In their paper, Schatsky and Chauhan cite Airbus , in building a customer value model, using an automation platform for testing multiple algorithms and design approaches, something the data scientists didn’t have the time to do themselves. “A growing number of tools and techniques for data science automation, some offered by established companies and others by venture-backed start-ups, can help reduce the time required to execute a machine learning proof of concept from months to days. And automating data science means augmenting data scientists’ productivity, so even in the face of severe talent shortages, enterprises that employ data science automation technologies should be able to significantly expand their machine learning activities.”
Training Time & Data
Problems of system training are under attack from several directions, from reducing the data required to the development of specialized chips, such as GPUs, FPGAs, ASICs and Google’s Tensor Processing Unit, which combines CPUs and GPUs. The authors cite accounts of a Microsoft research team that used GPUs only to train in one year a speech recognition system that the researchers say would have taken five years using CPUs.
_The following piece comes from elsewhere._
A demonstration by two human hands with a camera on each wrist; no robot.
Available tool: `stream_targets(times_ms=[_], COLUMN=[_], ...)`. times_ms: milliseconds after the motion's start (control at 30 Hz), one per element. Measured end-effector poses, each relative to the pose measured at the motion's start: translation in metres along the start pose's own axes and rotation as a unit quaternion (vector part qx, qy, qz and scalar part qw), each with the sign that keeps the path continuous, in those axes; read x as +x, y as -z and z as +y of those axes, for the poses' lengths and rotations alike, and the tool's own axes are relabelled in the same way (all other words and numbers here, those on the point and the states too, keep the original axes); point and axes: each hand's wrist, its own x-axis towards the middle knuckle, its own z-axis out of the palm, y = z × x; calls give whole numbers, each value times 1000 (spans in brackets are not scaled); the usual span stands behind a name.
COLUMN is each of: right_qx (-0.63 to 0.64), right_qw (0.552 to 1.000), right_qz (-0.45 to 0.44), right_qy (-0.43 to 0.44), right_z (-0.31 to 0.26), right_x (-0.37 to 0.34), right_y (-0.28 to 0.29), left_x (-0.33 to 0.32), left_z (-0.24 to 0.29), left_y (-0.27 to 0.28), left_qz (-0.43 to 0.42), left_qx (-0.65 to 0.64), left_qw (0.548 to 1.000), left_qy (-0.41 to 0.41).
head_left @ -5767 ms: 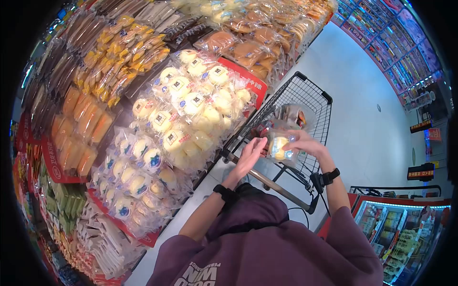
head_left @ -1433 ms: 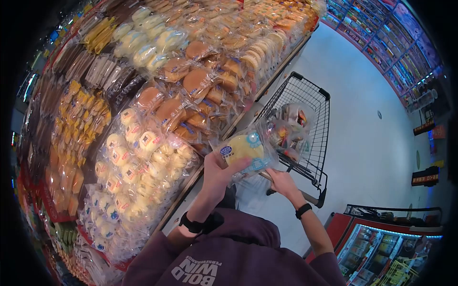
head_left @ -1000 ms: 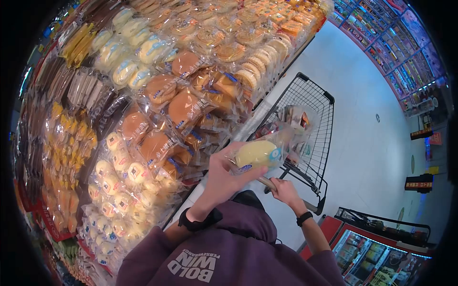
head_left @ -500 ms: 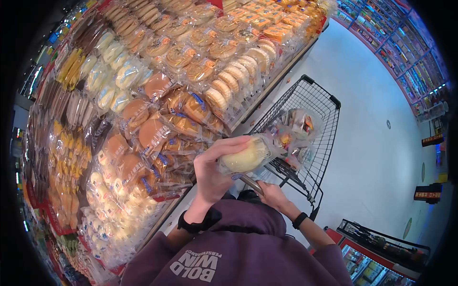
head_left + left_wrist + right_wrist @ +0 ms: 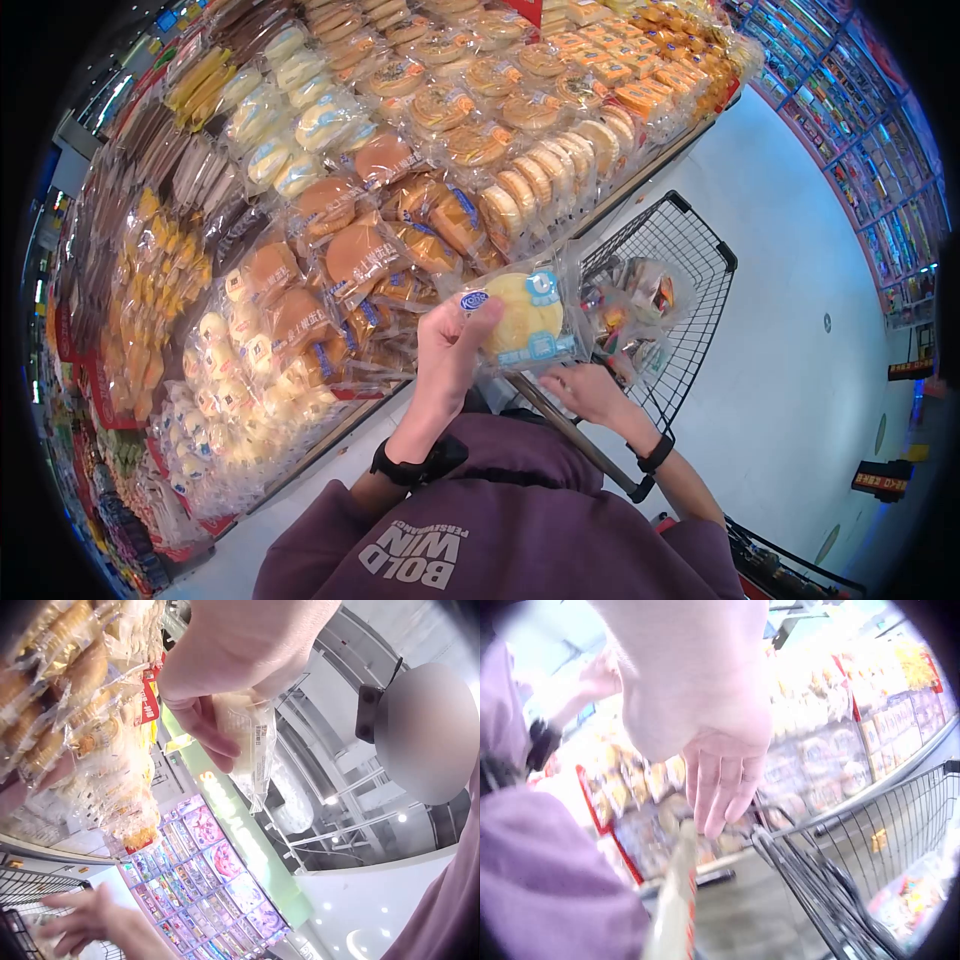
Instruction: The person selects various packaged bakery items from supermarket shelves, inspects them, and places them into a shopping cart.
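Note:
My left hand (image 5: 447,345) pinches a clear-wrapped pale yellow bread (image 5: 525,318) with light blue print and a dark blue oval logo, thumb across its front. In the left wrist view the wrapped bread (image 5: 247,742) shows edge-on, printed small on its wrapper, beneath my curled fingers (image 5: 206,739). My right hand (image 5: 592,393) is beside the shopping cart's handle bar (image 5: 565,430). From the right wrist view, that hand's fingers (image 5: 724,787) hang straight and hold nothing, their tips close to the cart handle (image 5: 671,900).
Left of me a slanted display holds bagged brown cakes (image 5: 360,250), small white buns (image 5: 235,345) and round pastries (image 5: 535,175). Clear bags of goods (image 5: 640,310) lie in the black wire cart (image 5: 690,270). Pale floor (image 5: 780,330) runs along the cart's right side.
My right hand has let go of the cart handle it gripped half a second ago. My left hand has turned the wrapped bread from tilted to face-on. Further pastries have come into view along the display.

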Motion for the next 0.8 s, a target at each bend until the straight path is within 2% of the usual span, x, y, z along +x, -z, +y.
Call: stream_targets(times_ms=[67,133,200,233,300,333,367,500,533,600,633,800], right_qx=[166,334,500,570,459,400,467,383,396,422,444,446], right_qw=[982,931,848,813,876,901,870,903,899,891,877,873], right_qz=[88,147,168,99,139,158,154,186,179,164,173,197], right_qy=[-2,19,60,68,57,52,27,60,52,30,56,6], right_z=[-32,-66,-93,-97,-131,-144,-148,-148,-150,-158,-163,-185], right_x=[19,35,47,50,60,66,71,83,85,88,92,105], right_y=[32,56,71,81,92,94,93,95,98,103,101,99], left_x=[-2,0,1,-1,-2,-2,-1,1,1,0,-3,-1], left_z=[6,12,12,17,29,32,34,44,46,49,56,56], left_y=[3,11,24,26,27,31,35,49,53,53,51,63], left_qz=[0,-10,-25,-30,-43,-39,-33,-76,-91,-78,-58,1], left_qx=[4,9,17,-3,-43,-17,9,73,88,16,0,-96], left_qw=[1000,1000,999,999,998,999,999,992,989,994,996,994], left_qy=[-2,-11,-24,-27,-34,-34,-35,-66,-74,-70,-67,-52])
Another AI-enabler: availability of accelerated processors and frameworks on public clouds.
“With every major cloud provider — including IBM, Microsoft, Google and Amazon Web Services — offering GPU cloud computing, accelerated training will become available to data science teams in any organization, making it possible to increase their productivity and multiplying the number of applications enterprises choose to undertake.”
System training, which can require millions of data elements along with the cost and time involved in data acquisition and labeling, is seeing the development of a number of promising techniques (including capsule networks, which we wrote about last week). The authors cite “synthetic data,” which is generated algorithmically to take on the characteristics of the real data. Using 80 percent synthesized data, a project team at Deloitte used a tool that helped build a model with only a fifth of the training data previously required.
The authors also cite “transfer learning” (an aspect of capsule networks), in which a machine learning model is pre-trained to learn a new dataset in a similar domain, such as language translation or image recognition.
Opening up the “black box” of AI is a critical issue not only for users but also for the general public, alarmed by dark visions of machines run amok. In addition, some regulated industries, such as the U.S. banking industry, are mandated by Federal Reserve guidelines to interpret, and be able to explain, their systems’ decisions. The authors cite researchers at MIT who have developed neural network training methods that generate not only accurate predictions but also their rationales.
“Training data, interpretability and other problems are being tackled from a number of different directions,” said Schatsky, “so…you do get confidence that there are multiple strategies that companies are taking that are making significant progress along all these fronts.”
Companies looking to take the first steps into AI could view things from a supply side and demand side paradigm, Schatsky suggested.
“On the supply side, understand the tools and technologies available to use and to play with, and these are getting more accessible – between the hosted machine learning toolkits that all the cloud providers offer, to various open source frameworks, it’s getting easier to get started without making big investments.”
The demand side, he said, are workloads likely to be improved with machine learning techniques.
“I’d categorize them as the problems you’d like to tackle, where do you have data, where do you have decisions where incremental improvement could mean real business value,” he said. “The intersection of those two is a good area to start working on some pilots… It’s a good time to start rolling up your sleeves and start piloting things because tools are going to rise up to meet your needs.”